Semi-Parametric

Regression models are useful to model the impacts of different factors seperately
- This is important as lives are often not homogenous, aka lives with different characteristics have different level of mortality.

Cox Regression Assumption

The hazard rate for the $ith$ life with covariates $Z_i$ is:
- Note that as Cox considers the exponential of the covariates, $\beta$ represents a percentage change rather than an absolute change on the hazard rate.

\[ \lambda(t;Z_i) = \lambda_0(t)\exp(\beta Z_i^\top) = \lambda_0(t)\exp\left(\sum^p_{j=1}\beta_j z_{ij}\right) \]

Where:
- $\lambda_0(t)$ is the baseline hazard function, aka when all covariates are 0
  - Note this is dependent on $t$ but not the covariates
- $\beta_1, \beta_2, ..., \beta_p$ are the regression parameters
  - Note this is dependent on the covariates but independent of $t$
- $z_{i1},z_{i2}, ..., z_{ip}$ are the covariates for the $ith$ subject

Relative Risk

The ratio of hazard rates for two different lives $x$ and $y$ is constant at all times, which explains why the model is considered a ‘proportional hazard model’. This ratio is called the relative risk ratio:

\[ \frac{\lambda(t;Z_x)}{\lambda(t;Z_y)} = \exp\left(\sum^p_{j=1}\beta_j(z_{xj}-z_{yj})\right)\]

$\lambda_0(t)$ is a non linear function of $t$, which is shifted up or down based on the exponential of the covariates.

Partial Likelihood Estimate of $\beta$

We estimate $\mathbf{\beta}$ by maximising the partial likelihood under the assumptions of noninformative censoring and independent lives.
Note that $R(t_j)$ is the set of the labels of all lives who are still under study at a time just prior to $t_j$
This is called a partial likelihood as only the likelihood of deaths are considered, while censored observations still contribute to the denominator

Case 1 - One Death at each Observed time

Assume that only one death occurs at each $t_j$, aka $d_j=1$ for each $t_j$
The partial likelihood for the death at $t_j$ is:

\[ P[\text{ Individual j dies at }t_j|\text{First death in }R(t_j)\text{ occurs at }t_j\text{ and is the only death at }t_j]\]

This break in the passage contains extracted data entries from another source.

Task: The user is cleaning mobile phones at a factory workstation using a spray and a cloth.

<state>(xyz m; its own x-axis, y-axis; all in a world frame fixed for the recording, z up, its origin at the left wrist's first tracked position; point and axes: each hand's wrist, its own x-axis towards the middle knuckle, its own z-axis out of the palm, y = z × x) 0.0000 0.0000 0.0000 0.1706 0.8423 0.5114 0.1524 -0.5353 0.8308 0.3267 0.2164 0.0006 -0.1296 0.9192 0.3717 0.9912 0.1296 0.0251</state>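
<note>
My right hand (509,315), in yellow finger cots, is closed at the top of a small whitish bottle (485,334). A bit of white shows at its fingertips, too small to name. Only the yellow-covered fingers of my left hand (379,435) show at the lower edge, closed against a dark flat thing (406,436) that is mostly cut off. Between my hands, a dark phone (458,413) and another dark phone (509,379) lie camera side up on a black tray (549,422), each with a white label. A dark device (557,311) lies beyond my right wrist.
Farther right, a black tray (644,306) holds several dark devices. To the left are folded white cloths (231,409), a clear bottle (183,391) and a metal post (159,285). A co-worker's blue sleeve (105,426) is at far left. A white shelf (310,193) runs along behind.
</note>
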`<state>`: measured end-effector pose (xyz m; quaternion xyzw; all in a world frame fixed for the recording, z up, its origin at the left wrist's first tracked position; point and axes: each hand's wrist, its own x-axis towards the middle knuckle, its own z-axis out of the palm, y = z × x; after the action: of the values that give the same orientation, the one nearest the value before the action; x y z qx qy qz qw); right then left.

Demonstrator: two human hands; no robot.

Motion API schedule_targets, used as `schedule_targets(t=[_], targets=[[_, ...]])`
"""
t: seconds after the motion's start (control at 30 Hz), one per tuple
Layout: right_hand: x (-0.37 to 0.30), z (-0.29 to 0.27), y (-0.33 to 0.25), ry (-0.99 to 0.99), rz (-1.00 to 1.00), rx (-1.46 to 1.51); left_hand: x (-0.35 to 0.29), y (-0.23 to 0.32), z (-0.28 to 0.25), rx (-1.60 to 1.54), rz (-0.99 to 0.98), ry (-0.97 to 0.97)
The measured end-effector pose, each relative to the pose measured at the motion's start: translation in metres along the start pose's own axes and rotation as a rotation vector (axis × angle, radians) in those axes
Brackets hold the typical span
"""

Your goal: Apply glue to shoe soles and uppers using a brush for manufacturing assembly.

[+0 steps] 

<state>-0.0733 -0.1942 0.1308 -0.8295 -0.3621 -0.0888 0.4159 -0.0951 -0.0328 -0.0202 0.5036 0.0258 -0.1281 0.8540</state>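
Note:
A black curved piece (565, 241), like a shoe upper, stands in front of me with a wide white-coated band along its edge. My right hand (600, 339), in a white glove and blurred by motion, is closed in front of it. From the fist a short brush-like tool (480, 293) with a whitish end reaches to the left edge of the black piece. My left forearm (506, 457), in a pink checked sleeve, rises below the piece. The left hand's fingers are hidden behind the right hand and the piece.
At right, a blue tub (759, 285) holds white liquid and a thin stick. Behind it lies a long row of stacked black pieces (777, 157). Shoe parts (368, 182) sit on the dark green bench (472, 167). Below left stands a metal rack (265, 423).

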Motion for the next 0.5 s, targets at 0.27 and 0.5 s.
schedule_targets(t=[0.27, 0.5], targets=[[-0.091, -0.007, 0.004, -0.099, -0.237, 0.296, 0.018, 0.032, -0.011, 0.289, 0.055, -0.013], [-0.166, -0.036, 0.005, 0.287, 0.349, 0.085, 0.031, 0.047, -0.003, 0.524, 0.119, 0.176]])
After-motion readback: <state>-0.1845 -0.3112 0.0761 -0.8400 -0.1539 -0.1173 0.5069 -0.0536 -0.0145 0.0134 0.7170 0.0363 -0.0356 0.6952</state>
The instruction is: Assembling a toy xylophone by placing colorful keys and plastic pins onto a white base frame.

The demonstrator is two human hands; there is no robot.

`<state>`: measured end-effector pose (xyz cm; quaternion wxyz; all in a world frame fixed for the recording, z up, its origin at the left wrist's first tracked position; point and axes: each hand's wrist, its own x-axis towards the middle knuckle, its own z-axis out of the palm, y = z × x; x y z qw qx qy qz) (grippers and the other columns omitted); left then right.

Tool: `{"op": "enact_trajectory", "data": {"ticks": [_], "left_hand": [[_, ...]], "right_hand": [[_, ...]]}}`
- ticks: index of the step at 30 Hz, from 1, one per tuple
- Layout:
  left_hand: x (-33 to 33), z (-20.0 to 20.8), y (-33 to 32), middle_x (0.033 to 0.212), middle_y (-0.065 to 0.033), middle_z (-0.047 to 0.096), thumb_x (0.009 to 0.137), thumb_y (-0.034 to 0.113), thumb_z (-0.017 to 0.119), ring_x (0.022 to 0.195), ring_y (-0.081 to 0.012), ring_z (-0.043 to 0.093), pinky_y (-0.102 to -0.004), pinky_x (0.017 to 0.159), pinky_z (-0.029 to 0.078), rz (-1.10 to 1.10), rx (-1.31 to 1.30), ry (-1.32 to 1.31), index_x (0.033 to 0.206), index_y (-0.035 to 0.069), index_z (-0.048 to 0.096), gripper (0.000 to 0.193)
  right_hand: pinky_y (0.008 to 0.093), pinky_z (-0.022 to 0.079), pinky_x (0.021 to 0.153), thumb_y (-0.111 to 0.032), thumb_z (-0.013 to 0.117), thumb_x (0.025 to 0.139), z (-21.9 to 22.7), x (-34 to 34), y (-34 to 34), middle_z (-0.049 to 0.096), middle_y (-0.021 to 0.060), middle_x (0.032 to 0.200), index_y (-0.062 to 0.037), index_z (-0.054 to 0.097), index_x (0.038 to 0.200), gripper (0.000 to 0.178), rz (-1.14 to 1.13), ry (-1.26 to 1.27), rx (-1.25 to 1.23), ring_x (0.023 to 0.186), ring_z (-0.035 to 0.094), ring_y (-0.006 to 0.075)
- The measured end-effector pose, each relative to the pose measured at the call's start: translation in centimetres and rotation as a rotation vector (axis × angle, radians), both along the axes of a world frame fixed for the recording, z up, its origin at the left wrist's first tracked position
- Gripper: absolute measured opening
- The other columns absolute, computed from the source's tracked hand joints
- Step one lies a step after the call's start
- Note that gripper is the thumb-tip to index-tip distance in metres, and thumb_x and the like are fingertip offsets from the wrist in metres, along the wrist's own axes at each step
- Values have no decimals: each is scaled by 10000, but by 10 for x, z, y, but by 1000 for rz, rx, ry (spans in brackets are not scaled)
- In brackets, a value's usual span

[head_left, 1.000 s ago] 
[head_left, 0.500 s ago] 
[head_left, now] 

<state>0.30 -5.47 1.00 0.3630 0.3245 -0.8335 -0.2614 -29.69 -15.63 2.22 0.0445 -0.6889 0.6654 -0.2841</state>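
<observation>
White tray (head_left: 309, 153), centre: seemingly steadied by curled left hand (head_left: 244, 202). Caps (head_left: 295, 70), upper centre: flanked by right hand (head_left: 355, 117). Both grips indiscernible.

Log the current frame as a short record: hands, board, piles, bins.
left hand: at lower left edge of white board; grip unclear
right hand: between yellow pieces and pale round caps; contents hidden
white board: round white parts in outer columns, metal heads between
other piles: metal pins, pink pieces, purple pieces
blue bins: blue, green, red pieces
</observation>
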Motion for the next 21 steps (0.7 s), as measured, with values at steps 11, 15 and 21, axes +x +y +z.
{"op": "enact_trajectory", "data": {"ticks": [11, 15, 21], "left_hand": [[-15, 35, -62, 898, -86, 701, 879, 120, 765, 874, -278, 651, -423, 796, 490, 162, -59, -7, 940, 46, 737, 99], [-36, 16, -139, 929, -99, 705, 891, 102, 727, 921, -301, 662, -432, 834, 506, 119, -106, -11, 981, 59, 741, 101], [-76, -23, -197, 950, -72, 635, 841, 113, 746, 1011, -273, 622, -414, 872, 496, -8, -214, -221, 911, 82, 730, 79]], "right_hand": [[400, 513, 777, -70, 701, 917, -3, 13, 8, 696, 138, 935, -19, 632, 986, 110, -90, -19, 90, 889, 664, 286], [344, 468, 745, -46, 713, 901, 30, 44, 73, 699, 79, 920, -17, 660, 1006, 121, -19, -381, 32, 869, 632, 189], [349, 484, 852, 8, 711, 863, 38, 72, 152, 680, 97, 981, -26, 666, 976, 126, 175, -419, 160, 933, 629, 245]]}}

Therefore the whole likelihood is the product of these probabilities:

\[ L = \prod^k_{j=1}\frac{\exp(\beta Z^\top_{(j)})}{\sum_{i\in R(t_j)}\exp(\beta Z_i^\top)}\]

Case 2 - Possible ties in the data

Consider ties in the data, that is some $d_j > 1$ or some observations are censored at an observed lifetime
- This complicates the partial likelihood as one needs to include the lives censored at time $t_j$ in the risk set $R(t_j)$ and all permutations of simultaneous events
Partial Likelihood:
- Note $s_j$ is the sum of the covariate vectors $Z$ of the $d_j$ lives observed to die at time $t_j$. Note this is a vector of sums for each respective beta
- This approximation works well when the number of ties are relatively small

\[ L = \prod^k_{j=1}\frac{\exp(\beta s_j^\top)}{\left[\sum_{i\in R(t_j)}\exp(\beta Z_i^\top)\right]^{d_j}} \]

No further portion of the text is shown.